_Your assignment:_ Please return every line of the listing. Keep each one exact.
- - -
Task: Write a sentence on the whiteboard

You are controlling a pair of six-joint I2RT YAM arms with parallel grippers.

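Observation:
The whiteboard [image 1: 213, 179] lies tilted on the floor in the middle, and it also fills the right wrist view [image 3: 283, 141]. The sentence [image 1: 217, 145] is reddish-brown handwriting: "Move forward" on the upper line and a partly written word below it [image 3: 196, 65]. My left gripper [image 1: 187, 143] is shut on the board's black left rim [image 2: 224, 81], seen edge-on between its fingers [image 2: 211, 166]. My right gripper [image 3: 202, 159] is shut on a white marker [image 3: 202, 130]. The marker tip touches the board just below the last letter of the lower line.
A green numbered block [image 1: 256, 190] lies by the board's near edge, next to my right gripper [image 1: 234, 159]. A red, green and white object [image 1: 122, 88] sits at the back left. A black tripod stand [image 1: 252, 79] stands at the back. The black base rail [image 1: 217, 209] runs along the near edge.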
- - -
_Reply:_
Task: Write a sentence on the whiteboard

You are controlling a pair of six-joint I2RT YAM arms with parallel grippers.

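Observation:
The whiteboard [image 1: 213, 179] lies tilted on the floor in the middle, and it also fills the right wrist view [image 3: 283, 141]. The sentence [image 1: 217, 145] is reddish-brown handwriting: "Move forward" on the upper line and a partly written word below it [image 3: 196, 65]. My left gripper [image 1: 187, 143] is shut on the board's black left rim [image 2: 224, 81], seen edge-on between its fingers [image 2: 211, 166]. My right gripper [image 3: 202, 159] is shut on a white marker [image 3: 202, 130]. The marker tip touches the board just below the last letter of the lower line.
A green numbered block [image 1: 256, 190] lies by the board's near edge, next to my right gripper [image 1: 234, 159]. A red, green and white object [image 1: 122, 88] sits at the back left. A black tripod stand [image 1: 252, 79] stands at the back. The black base rail [image 1: 217, 209] runs along the near edge.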

No further output is required for this exercise.